O sistema de pensamento da mente certa é dado. Não é preciso fazer nada para ter para si pensamentos corretos. A única coisa que se precisa “fazer” é sair do caminho. Mas por sobrevalorizar ajustamentos, o ego fornece soluções sob a forma de planejamentos. Jesus dizia: seja como o vento, que sopra onde quer e ninguém sabe para onde vai e nem de onde vem. A vida verdadeiramente proveitosa não pode ser uma vida de planejamentos. A única alegria possível nesta vida surge justamente de não saber o que virá. Mas se o sistema de pensamento que você valoriza está sendo dado pela mente certa, certamente um novo critério de proveito virá para ti sob a forma de surpresas felizes.

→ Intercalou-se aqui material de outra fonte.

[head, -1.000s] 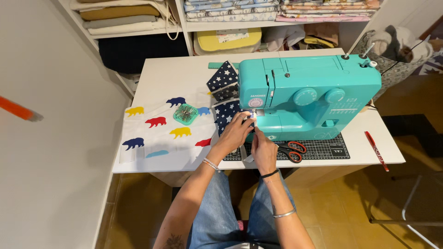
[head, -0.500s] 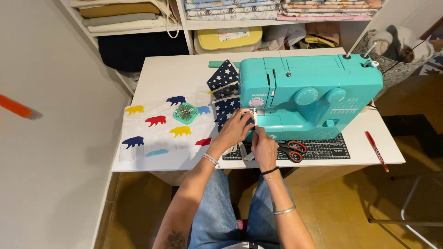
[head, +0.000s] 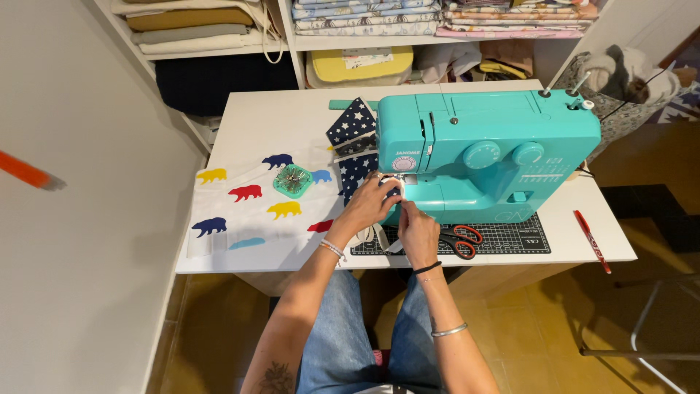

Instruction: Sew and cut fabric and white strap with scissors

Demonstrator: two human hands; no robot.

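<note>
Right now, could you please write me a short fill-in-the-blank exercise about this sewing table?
1. Both hands, the left hand and the right hand, work at the needle end of a ____ coloured sewing machine.
2. The scissors with red handles lie on the dark cutting ____.
3. The white cloth is printed with coloured ____ shapes.
4. The navy fabric beside the machine is patterned with white ____.

Missing words: turquoise; mat; bear; stars
</note>
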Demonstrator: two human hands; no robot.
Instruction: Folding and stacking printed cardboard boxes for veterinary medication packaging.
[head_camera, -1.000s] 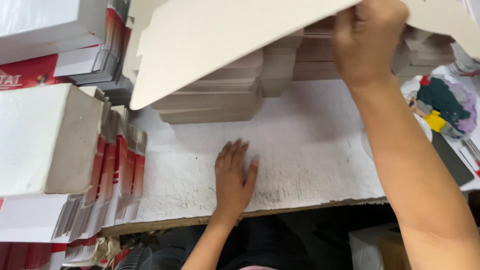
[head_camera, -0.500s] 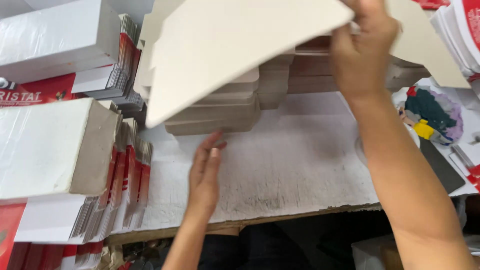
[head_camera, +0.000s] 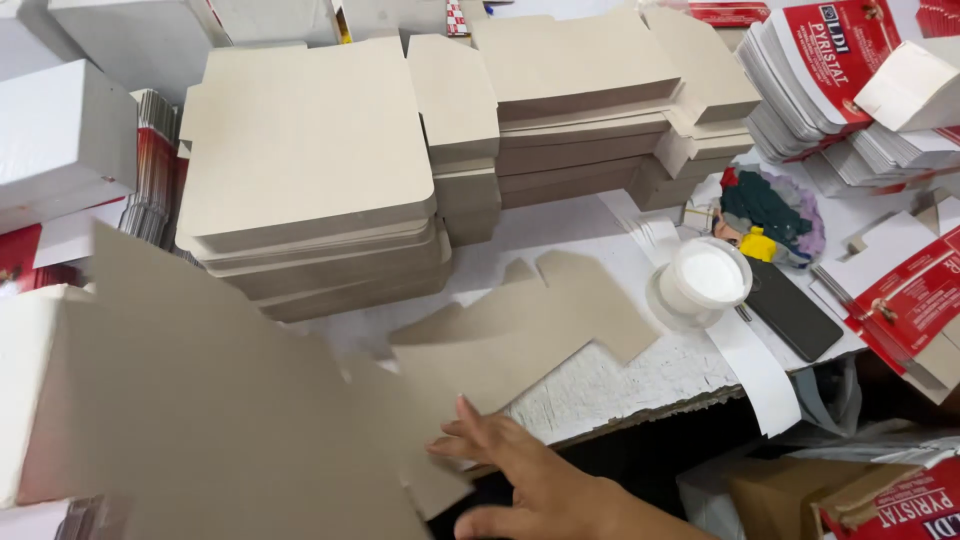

“Pelos seus frutos, os reconhecereis”. Eis aí uma garantia. Quando valorizas a mente certa, o mundo passa a ser a extensão de um critério de valor verdadeiro, e é feliz. Não quer dizer que isso seja fácil, pois neste momento da história o sacolejo de ideias erradas e pensamentos de ajustamento parecem prevalecer. No entanto, nada pode impedir o Filho de Deus de experimentar a felicidade, caso ele realmente valorize os pensamentos de Deus. Para isso, uma ferramenta excelente é o perdão.

Se nada é garantia de nada neste mundo material, então qual o sentido em julgá-lo? Julgamos porque queremos validar nossos ajustamentos. Uma crença fortemente atribuída a um contexto específico pede por soluções específicas, mesmo que tais soluções sejam insanas. O mundo é neutro, nada pode ser mais específico do que isto. Assim, o perdão surge da consciência de tal neutralidade e da perfeita abstração de tudo, pois tudo, como já dissemos, é uma ideia.

Teu irmão vivendo em um corpo é uma metáfora. Ele pode valorizar pensamentos insanos em certas ocasiões, mas isto ainda assim é uma metáfora do Que ele realmente É. Não perdoamos ao nosso irmão porque somos bonzinhos, perdoamos suas atitudes em corpo porque não são reais. O perdão é a concretização desta verdade: o mundo perceptível não é real. Mas assim como um bom filme feito com atores que interpretam papéis em uma tela de cinema pode te divertir e até mesmo instruir, o teu irmão em sua mente certa pode ser para ti uma dádiva neste filme chamado “tua vida”.

Seria um pouco tolo se durante um filme você julgasse um personagem como um sujeito mal e depois atacasse o ator caso o encontrasse posteriormente em um supermercado. No entanto, tais coisas acontecem com muita frequência. Por que isso é assim? Por falta de compreensão do que é o perdão, pois não importa se você julga seu irmão pelo filme que é a metáfora da vida dele ou pelo filme que ele interpretou no cinema. Tudo está se passando dentro da sua cabeça, por assim dizer, devido a uma forte crença na realidade exterior como não-neutra.

Por isso devemos ser responsáveis por nossos pensamentos. Às vezes um chavão pode conter uma verdade: quer mudar o mundo? Mude sua forma de pensar sobre o mundo. Sozinho não podes. Peça ao Espírito Santo para lhe ajudar e lembre-se desta advertência do Curso: uma mente sem treino nada pode realizar. Sugiro o seguinte treinamento: abra o livro de exercícios no índice e leia em sequência os títulos das cinquentas primeiras lições como se fosse uma oração. Isto certamente vai te ajudar a lembrar melhor.